- _REQUIREMENT_
Retype every line of the data, keeping each word exactly.

- _AVAILABLE DATA_
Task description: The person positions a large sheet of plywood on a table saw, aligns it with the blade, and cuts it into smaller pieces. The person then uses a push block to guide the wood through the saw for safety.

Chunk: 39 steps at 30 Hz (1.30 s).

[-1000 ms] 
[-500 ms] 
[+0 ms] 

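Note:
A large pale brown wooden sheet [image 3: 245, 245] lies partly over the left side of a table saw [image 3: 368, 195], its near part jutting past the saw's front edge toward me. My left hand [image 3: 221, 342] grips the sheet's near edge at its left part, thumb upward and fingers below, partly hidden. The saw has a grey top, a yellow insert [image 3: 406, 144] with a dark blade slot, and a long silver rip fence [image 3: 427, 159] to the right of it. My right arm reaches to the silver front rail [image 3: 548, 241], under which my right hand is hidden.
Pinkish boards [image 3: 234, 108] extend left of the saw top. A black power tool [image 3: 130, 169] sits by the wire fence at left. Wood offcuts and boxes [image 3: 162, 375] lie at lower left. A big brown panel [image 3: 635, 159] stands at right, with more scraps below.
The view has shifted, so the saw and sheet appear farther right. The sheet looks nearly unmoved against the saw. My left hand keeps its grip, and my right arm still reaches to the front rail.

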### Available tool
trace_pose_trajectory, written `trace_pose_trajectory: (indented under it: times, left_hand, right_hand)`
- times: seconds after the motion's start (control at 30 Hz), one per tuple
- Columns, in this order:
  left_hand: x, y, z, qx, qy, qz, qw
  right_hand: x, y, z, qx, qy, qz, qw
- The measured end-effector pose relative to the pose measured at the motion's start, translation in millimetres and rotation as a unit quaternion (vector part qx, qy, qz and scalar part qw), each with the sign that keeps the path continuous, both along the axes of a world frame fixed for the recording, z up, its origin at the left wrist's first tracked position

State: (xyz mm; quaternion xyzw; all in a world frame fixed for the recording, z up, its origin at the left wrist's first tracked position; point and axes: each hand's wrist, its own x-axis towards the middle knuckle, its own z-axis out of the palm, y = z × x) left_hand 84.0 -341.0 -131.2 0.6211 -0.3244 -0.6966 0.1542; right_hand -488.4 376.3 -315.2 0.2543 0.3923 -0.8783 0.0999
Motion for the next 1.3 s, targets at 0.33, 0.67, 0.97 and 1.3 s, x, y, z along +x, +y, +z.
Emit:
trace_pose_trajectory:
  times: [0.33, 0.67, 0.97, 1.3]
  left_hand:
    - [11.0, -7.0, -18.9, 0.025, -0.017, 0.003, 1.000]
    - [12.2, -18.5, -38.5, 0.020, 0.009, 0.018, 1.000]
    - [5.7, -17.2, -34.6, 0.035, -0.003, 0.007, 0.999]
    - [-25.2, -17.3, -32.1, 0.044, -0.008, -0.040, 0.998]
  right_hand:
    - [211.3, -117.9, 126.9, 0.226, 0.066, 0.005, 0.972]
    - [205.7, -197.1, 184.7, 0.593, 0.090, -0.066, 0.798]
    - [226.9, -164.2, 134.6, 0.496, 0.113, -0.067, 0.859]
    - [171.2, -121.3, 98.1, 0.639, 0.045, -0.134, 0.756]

- _OUTPUT FOR THIS EXERCISE_
Task description: The person positions a large sheet of plywood on a table saw, aligns it with the blade, and cuts it into smaller pieces. The person then uses a push block to guide the wood through the saw for safety.

Chunk: 39 steps at 30 Hz (1.30 s).

[-1000 ms] 
[-500 ms] 
[+0 ms] 

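Note:
A large pale brown wooden sheet [image 3: 245, 245] lies partly over the left side of a table saw [image 3: 368, 195], its near part jutting past the saw's front edge toward me. My left hand [image 3: 221, 342] grips the sheet's near edge at its left part, thumb upward and fingers below, partly hidden. The saw has a grey top, a yellow insert [image 3: 406, 144] with a dark blade slot, and a long silver rip fence [image 3: 427, 159] to the right of it. My right arm reaches to the silver front rail [image 3: 548, 241], under which my right hand is hidden.
Pinkish boards [image 3: 234, 108] extend left of the saw top. A black power tool [image 3: 130, 169] sits by the wire fence at left. Wood offcuts and boxes [image 3: 162, 375] lie at lower left. A big brown panel [image 3: 635, 159] stands at right, with more scraps below.
The view has shifted, so the saw and sheet appear farther right. The sheet looks nearly unmoved against the saw. My left hand keeps its grip, and my right arm still reaches to the front rail.
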
### Available tool
trace_pose_trajectory, written `trace_pose_trajectory: (indented under it: times, left_hand, right_hand)`
- times: seconds after the motion's start (control at 30 Hz), one per tuple
- Columns, in this order:
  left_hand: x, y, z, qx, qy, qz, qw
  right_hand: x, y, z, qx, qy, qz, qw
- The measured end-effector pose relative to the pose measured at the motion's start, translation in millimetres and rotation as a unit quaternion (vector part qx, qy, qz and scalar part qw), each with the sign that keeps the path continuous, both along the axes of a world frame fixed for the recording, z up, its origin at the left wrist's first tracked position

State: (xyz mm; quaternion xyzw; all in a world frame fixed for the recording, z up, its origin at the left wrist's first tracked position; point and axes: each hand's wrist, its own x-axis towards the middle knuckle, its own z-axis out of the palm, y = z × x) left_hand 84.0 -341.0 -131.2 0.6211 -0.3244 -0.6966 0.1542; right_hand -488.4 376.3 -315.2 0.2543 0.3923 -0.8783 0.0999
Motion for the next 1.3 s, targets at 0.33, 0.67, 0.97 and 1.3 s, x, y, z along +x, +y, +z.
Emit:
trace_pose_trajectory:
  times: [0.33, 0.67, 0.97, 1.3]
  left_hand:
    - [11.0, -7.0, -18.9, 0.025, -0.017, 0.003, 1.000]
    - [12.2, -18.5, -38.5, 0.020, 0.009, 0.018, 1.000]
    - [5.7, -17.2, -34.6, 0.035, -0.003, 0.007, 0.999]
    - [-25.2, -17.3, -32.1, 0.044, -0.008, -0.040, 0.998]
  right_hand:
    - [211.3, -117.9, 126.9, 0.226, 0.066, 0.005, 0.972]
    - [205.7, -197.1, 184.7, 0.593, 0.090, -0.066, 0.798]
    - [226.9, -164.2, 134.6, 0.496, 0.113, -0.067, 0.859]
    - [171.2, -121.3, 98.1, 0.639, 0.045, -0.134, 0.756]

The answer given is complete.